Work instructions.
All of the data below is to be copied exactly.

BEGIN

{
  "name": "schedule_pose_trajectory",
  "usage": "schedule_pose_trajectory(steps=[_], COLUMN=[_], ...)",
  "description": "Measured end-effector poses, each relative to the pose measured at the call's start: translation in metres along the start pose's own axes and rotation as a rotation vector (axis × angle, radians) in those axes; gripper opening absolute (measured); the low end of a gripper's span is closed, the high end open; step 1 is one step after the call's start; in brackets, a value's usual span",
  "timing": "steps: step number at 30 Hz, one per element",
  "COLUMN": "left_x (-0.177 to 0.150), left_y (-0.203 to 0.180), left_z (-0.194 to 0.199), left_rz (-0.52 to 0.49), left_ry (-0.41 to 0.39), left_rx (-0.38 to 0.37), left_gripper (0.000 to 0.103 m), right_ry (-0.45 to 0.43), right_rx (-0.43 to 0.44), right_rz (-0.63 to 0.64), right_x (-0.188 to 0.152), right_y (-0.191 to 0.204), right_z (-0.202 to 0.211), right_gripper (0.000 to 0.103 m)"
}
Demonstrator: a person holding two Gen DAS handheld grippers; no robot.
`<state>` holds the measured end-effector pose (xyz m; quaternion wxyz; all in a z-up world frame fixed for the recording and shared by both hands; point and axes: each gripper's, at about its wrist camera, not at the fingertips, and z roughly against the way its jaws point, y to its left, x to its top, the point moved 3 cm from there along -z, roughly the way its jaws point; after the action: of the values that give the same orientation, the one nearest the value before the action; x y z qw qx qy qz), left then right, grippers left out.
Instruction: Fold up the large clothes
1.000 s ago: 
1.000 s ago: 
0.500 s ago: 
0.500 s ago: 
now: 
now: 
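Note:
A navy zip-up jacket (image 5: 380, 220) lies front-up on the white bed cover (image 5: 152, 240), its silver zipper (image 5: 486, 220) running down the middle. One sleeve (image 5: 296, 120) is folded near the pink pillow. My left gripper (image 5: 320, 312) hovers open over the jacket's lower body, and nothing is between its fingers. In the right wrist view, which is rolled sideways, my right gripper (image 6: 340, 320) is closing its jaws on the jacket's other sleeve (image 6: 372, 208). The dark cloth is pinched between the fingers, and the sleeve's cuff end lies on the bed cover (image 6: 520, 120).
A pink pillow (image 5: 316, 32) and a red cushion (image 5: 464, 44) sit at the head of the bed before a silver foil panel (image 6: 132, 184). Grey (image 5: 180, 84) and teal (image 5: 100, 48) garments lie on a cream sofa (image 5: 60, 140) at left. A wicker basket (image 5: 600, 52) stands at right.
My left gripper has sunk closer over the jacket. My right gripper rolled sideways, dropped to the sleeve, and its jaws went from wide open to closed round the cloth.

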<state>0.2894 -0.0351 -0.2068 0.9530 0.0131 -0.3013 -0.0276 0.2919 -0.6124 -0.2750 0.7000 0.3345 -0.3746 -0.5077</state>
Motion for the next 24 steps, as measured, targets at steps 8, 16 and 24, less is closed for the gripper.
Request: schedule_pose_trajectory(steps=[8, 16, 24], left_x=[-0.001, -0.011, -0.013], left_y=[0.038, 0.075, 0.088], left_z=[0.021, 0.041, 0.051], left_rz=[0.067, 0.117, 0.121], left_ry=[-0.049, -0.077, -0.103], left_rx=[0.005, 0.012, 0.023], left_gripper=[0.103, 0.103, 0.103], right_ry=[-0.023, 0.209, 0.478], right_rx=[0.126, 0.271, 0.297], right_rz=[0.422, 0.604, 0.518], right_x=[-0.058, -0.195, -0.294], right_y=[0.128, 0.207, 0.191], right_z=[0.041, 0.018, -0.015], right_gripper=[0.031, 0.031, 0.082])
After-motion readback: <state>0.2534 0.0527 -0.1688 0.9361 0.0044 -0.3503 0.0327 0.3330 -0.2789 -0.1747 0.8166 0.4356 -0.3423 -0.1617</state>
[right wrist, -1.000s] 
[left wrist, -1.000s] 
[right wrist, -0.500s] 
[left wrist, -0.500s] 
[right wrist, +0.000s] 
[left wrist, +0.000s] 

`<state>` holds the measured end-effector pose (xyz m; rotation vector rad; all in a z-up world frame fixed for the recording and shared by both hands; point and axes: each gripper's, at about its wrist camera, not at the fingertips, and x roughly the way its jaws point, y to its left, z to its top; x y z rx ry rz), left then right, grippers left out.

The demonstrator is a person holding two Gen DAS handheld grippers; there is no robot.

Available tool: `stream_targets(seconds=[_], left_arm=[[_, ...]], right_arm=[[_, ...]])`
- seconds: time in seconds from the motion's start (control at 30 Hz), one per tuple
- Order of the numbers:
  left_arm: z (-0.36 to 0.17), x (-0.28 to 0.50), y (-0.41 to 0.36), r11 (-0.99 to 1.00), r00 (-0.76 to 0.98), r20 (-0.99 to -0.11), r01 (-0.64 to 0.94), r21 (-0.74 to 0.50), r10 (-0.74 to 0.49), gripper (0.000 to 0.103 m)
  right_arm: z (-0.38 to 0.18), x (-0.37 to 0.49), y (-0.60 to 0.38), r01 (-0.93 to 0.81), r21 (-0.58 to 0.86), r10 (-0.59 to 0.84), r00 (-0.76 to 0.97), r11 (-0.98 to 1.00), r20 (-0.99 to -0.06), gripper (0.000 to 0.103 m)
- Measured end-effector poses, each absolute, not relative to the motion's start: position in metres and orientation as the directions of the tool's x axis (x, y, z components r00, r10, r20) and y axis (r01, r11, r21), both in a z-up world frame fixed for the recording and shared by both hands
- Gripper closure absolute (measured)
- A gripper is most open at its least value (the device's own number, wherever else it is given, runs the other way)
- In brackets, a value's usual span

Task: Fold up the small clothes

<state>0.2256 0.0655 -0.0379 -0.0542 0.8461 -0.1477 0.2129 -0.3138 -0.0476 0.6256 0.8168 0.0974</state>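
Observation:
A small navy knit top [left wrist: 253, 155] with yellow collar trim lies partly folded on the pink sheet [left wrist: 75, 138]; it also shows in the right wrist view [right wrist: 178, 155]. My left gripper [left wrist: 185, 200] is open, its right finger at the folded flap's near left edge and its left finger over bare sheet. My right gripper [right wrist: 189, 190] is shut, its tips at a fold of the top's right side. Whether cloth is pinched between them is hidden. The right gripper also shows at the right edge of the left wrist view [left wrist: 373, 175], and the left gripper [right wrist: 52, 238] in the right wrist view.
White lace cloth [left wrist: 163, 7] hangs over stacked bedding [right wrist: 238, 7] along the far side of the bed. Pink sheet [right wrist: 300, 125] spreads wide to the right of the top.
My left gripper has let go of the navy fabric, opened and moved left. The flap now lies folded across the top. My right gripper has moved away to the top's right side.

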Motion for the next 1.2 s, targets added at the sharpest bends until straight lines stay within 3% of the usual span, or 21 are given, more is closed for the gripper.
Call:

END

Exercise result.
{
  "name": "schedule_pose_trajectory",
  "usage": "schedule_pose_trajectory(steps=[_], COLUMN=[_], ...)",
  "description": "Measured end-effector poses, each relative to the pose measured at the call's start: translation in metres along the start pose's own axes and rotation as a rotation vector (axis × angle, radians) in those axes; gripper opening absolute (measured); the low end of a gripper's span is closed, the high end open; step 1 is one step after the call's start; in brackets, a value's usual span",
  "timing": "steps: step number at 30 Hz, one per element",
  "COLUMN": "left_x (-0.177 to 0.150), left_y (-0.203 to 0.180), left_z (-0.194 to 0.199), left_rz (-0.52 to 0.49), left_ry (-0.41 to 0.39), left_rx (-0.38 to 0.37), left_gripper (0.000 to 0.103 m), right_ry (-0.45 to 0.43), right_rx (-0.43 to 0.44), right_rz (-0.63 to 0.64), right_x (-0.188 to 0.152), right_y (-0.191 to 0.204), right_z (-0.202 to 0.211), right_gripper (0.000 to 0.103 m)"
}
Demonstrator: a person holding two Gen DAS handheld grippers; no robot.
`<state>` holds the measured end-effector pose (xyz m; quaternion wxyz; all in a z-up world frame fixed for the recording and shared by both hands; point and axes: each gripper's, at about its wrist camera, not at the fingertips, and z roughly against the way its jaws point, y to its left, x to its top, the point moved 3 cm from there along -z, roughly the way its jaws point; after the action: of the values that give the same orientation, the one nearest the value before the action; x y z qw qx qy qz), left then right, grippers left out.
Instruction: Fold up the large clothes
1.000 s ago: 
1.000 s ago: 
0.500 s ago: 
0.500 s ago: 
now: 
now: 
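Note:
A navy zip-up jacket (image 5: 380, 220) lies front-up on the white bed cover (image 5: 152, 240), its silver zipper (image 5: 486, 220) running down the middle. One sleeve (image 5: 296, 120) is folded near the pink pillow. My left gripper (image 5: 320, 312) hovers open over the jacket's lower body, and nothing is between its fingers. In the right wrist view, which is rolled sideways, my right gripper (image 6: 340, 320) is closing its jaws on the jacket's other sleeve (image 6: 372, 208). The dark cloth is pinched between the fingers, and the sleeve's cuff end lies on the bed cover (image 6: 520, 120).
A pink pillow (image 5: 316, 32) and a red cushion (image 5: 464, 44) sit at the head of the bed before a silver foil panel (image 6: 132, 184). Grey (image 5: 180, 84) and teal (image 5: 100, 48) garments lie on a cream sofa (image 5: 60, 140) at left. A wicker basket (image 5: 600, 52) stands at right.
My left gripper has sunk closer over the jacket. My right gripper rolled sideways, dropped to the sleeve, and its jaws went from wide open to closed round the cloth.
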
<state>0.2894 -0.0351 -0.2068 0.9530 0.0131 -0.3013 -0.0276 0.2919 -0.6124 -0.2750 0.7000 0.3345 -0.3746 -0.5077</state>
Motion for the next 24 steps, as measured, targets at steps 8, 16 and 24, less is closed for the gripper.
Request: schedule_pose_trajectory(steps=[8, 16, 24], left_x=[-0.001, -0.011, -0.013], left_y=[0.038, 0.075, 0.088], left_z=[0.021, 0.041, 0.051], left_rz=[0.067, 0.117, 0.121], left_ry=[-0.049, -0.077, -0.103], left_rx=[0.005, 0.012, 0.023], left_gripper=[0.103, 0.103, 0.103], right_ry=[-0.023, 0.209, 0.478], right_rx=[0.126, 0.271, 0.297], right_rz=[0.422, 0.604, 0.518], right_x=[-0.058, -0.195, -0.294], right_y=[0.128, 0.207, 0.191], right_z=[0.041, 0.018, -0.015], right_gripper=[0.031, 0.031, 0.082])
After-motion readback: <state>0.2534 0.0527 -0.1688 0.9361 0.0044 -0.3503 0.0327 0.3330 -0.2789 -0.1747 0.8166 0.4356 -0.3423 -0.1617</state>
[right wrist, -1.000s] 
[left wrist, -1.000s] 
[right wrist, -0.500s] 
[left wrist, -0.500s] 
[right wrist, +0.000s] 
[left wrist, +0.000s] 

`<state>` holds the measured end-effector pose (xyz m; rotation vector rad; all in a z-up world frame fixed for the recording and shared by both hands; point and axes: each gripper's, at about its wrist camera, not at the fingertips, and x roughly the way its jaws point, y to its left, z to its top; x y z rx ry rz), left then right, grippers left out.

The demonstrator is a person holding two Gen DAS handheld grippers; there is no robot.

Available tool: `stream_targets(seconds=[_], left_arm=[[_, ...]], right_arm=[[_, ...]])`
- seconds: time in seconds from the motion's start (control at 30 Hz), one per tuple
- Order of the numbers:
  left_arm: z (-0.36 to 0.17), x (-0.28 to 0.50), y (-0.41 to 0.36), r11 (-0.99 to 1.00), r00 (-0.76 to 0.98), r20 (-0.99 to -0.11), r01 (-0.64 to 0.94), r21 (-0.74 to 0.50), r10 (-0.74 to 0.49), gripper (0.000 to 0.103 m)
  right_arm: z (-0.38 to 0.18), x (-0.37 to 0.49), y (-0.60 to 0.38), r01 (-0.93 to 0.81), r21 (-0.58 to 0.86), r10 (-0.59 to 0.84), r00 (-0.76 to 0.97), r11 (-0.98 to 1.00), r20 (-0.99 to -0.06), gripper (0.000 to 0.103 m)
- Measured end-effector poses, each absolute, not relative to the motion's start: position in metres and orientation as the directions of the tool's x axis (x, y, z components r00, r10, r20) and y axis (r01, r11, r21), both in a z-up world frame fixed for the recording and shared by both hands
- Gripper closure absolute (measured)
- A gripper is most open at its least value (the device's own number, wherever else it is given, runs the other way)
- In brackets, a value's usual span

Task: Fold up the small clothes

<state>0.2256 0.0655 -0.0379 -0.0542 0.8461 -0.1477 0.2129 -0.3138 -0.0476 0.6256 0.8168 0.0974</state>
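Observation:
A small navy knit top [left wrist: 253, 155] with yellow collar trim lies partly folded on the pink sheet [left wrist: 75, 138]; it also shows in the right wrist view [right wrist: 178, 155]. My left gripper [left wrist: 185, 200] is open, its right finger at the folded flap's near left edge and its left finger over bare sheet. My right gripper [right wrist: 189, 190] is shut, its tips at a fold of the top's right side. Whether cloth is pinched between them is hidden. The right gripper also shows at the right edge of the left wrist view [left wrist: 373, 175], and the left gripper [right wrist: 52, 238] in the right wrist view.
White lace cloth [left wrist: 163, 7] hangs over stacked bedding [right wrist: 238, 7] along the far side of the bed. Pink sheet [right wrist: 300, 125] spreads wide to the right of the top.
My left gripper has let go of the navy fabric, opened and moved left. The flap now lies folded across the top. My right gripper has moved away to the top's right side.
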
Motion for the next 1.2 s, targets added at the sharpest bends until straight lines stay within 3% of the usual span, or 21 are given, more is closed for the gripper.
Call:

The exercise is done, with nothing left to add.